Respecto a la cuestión del agua, se acercó Lucas Santana, poblador del campo que ahora es minero, a invitar a la gente entrar al campo y conocer un poco la situación.  Antes que entrara la empresa minera, el campo era de su abuelo, y actualmente trabaja como peón rural cuidando los animales de la familia que aún quedan en el lugar.  Manifestó haber visto una manguera que durante un año o más vierte agua libremente y que estaría bueno tomar nota.  Entró al campo entonces toda la caravana de caballos, camionetas y gente caminando, pasando por varias máquinas de la empresa, un lugar de acopiar residuos peligroso, y algunas casillas móviles, hasta encontrar el lugar donde se derrocha el agua.  Definitivamente, había un caño de más de una pulgada de diámetro largando un chorro de agua con mucha presión, que se juntaba en un pozo bien profundo lleno de algas y otra vegetación.  Un vecino que se había acercado desde Esquel—que además es especialista en sistemas de aguas – tomó medidas y calculó un flujo de entre 80.000 y 90.000 litros diarios.  Otro poblador de campo lindero se manifestó incrédulo que mientras a él se le habían secado las aguadas y no tenía más agua para sus animales, la empresa pueda estar derrochando semejante cantidad de agua.  Otros notaron que es sólo una manguera que ni toman el trabajo de cerrarla, y que en realidad el agua que está ocupando la empresa sería varias veces mayor.  El empleado de la empresa quien acompañó a los manifestantes a conocer el lugar los acusó de haberla abierto ellos.  Pero fue rápido y vocalmente desmentido por parte de todos quienes sabían perfectamente bien que no había sido así.  Además, como remarcó Patricio Huichulef, lonko de la comunidad Mapuche Laguna Fría-Chacay Oeste, si la hubiéramos abierto recién, no tendría semejante cantidad de agua el pozo, ni tampoco la presencia de algas y plantas acuáticas.  Con dos agentes de la policía presentes como testigos en carácter oficial (además de más de cincuenta testigos pobladores y vecinos), se hizo una exposición judicial en el poblado de Gastre, denunciando el derroche de agua.

La misma tarde del lunes 7, se volvieron todos a Gan Gan, donde se realizó una marcha por las calles del pueblo, con un ambiente festivo del “Carnaval de la Resistencia”.  Marcharon integrantes de comunidades mapuches tocando trutrukas, junto a una murga tocando sus tambores, y niños de Gan Gan junto a ancianos de los parajes rurales.  Flamearon banderas mapuches, tehuelches y argentinas, y volaron pelotas de malabaristas con narices rojos.  El día cerró con una comida en el centro comunitario de Gan Gan y una muestra de fotografías y videos en la parroquia.  Al caer la noche salieron guitarras y acordeones y siguió el festejo del poder popular hasta la madrugada.

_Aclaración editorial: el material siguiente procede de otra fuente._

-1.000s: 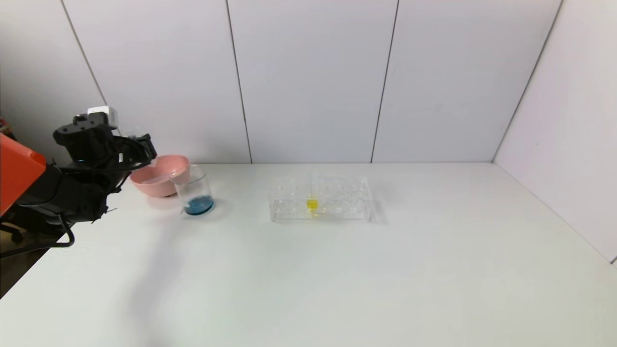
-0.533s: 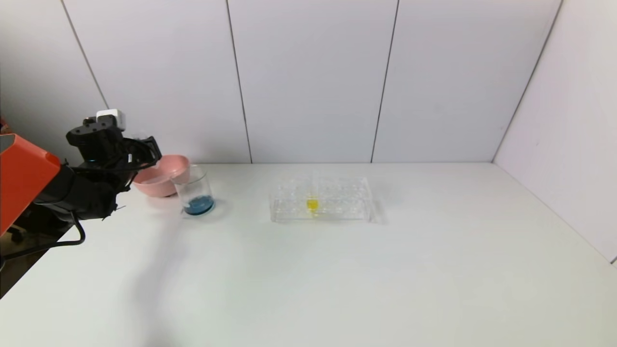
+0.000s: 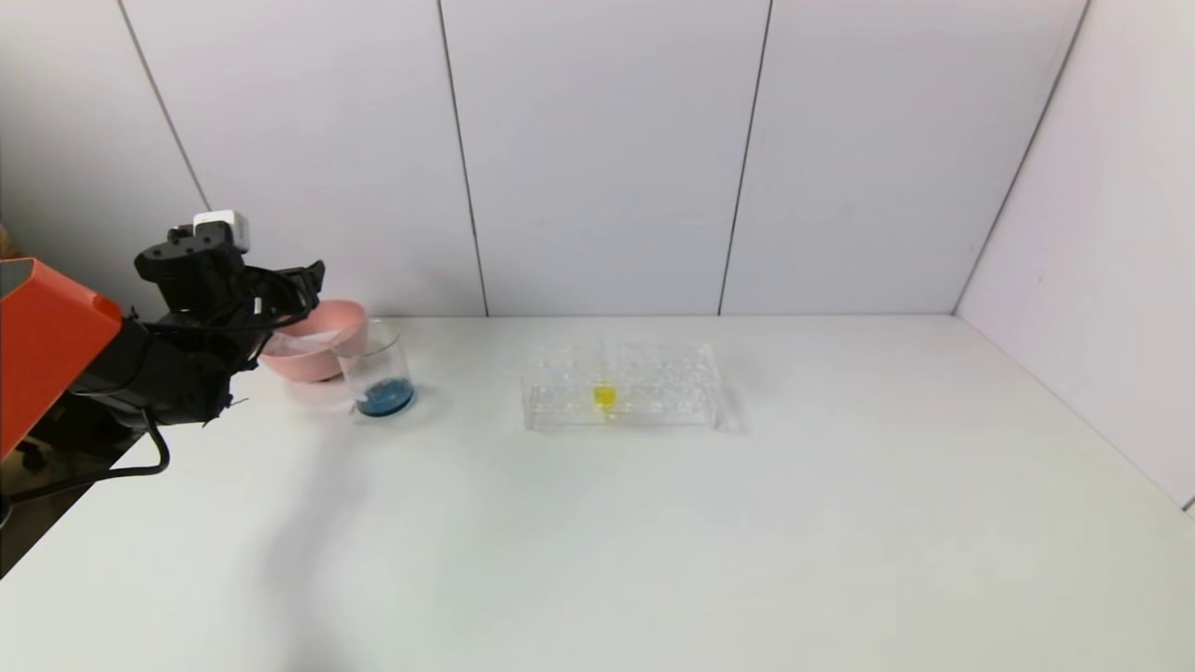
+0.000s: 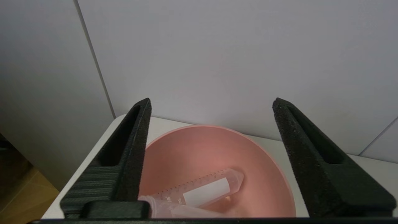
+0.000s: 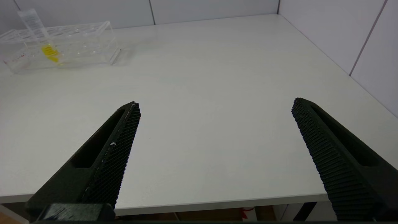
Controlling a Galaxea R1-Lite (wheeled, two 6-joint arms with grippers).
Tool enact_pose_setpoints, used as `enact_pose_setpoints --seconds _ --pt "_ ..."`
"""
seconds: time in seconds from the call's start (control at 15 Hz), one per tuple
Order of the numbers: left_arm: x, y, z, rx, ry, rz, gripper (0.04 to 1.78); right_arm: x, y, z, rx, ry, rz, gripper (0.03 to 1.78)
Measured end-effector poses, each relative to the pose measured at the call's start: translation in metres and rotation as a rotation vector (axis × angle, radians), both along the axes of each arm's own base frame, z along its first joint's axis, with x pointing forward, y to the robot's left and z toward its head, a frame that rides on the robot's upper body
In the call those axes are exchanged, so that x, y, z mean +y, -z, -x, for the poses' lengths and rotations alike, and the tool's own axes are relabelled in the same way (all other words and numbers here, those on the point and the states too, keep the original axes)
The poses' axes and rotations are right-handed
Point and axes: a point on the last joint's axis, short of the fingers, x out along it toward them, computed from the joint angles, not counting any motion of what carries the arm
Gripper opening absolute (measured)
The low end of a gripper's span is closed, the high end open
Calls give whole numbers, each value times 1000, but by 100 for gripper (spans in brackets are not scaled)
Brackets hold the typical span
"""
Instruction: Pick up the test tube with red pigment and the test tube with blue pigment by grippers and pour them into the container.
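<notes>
A clear tube [image 4: 202, 193] lies on its side in the pink bowl [image 4: 267, 161], just under the left hand [image 4: 211, 105]. The tube looks empty, so you cannot tell which colour it had. The left hand [image 3: 303, 280] is above the bowl [image 3: 327, 322] with its two fingers wide apart, holding nothing. Just beside the bowl stands the glass container [image 3: 378, 369] with blue at its bottom. Farther along the table [image 3: 653, 541] is the clear rack [image 3: 621, 385] with a yellow tube [image 3: 604, 394]. The right hand [image 5: 214, 105] is wide too, above the near edge of the table [image 5: 202, 124].
</notes>
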Motion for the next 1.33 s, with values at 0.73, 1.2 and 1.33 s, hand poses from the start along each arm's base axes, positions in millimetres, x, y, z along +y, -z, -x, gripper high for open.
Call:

Es de destacar el paso adelante que dio la Asamblea de Vecinos Autoconvocados de Gan Gan, en su unión con las comunidades mapuches de la zona y las otras asambleas de la provincia.  Fue un logro importante haber llegado todos juntos no sólo a Gan Gan sino hasta la tranquera del proyecto.  Y no parar ahí tampoco, sino entrar y recorrer parte del predio donde está trabajando la empresa.  Recordemos que la empresa Pan American Silver—última de varias empresas que pretenden explotar el yacimiento—está trabajando en la etapa de exploración para luego explotar una mina de plata y plomo a cielo abierto.  Esto a pesar de que Chubut cuenta con una legislación que prohíbe la minería a cielo abierto en todo el territorio provinicial, la Ley 5001.  Entre declaraciones tanto de la empresa como del gobierno provincial se deja ver bastante claro que se está trabajando para derogar o modificar dicha ley para dejarla sin efecto.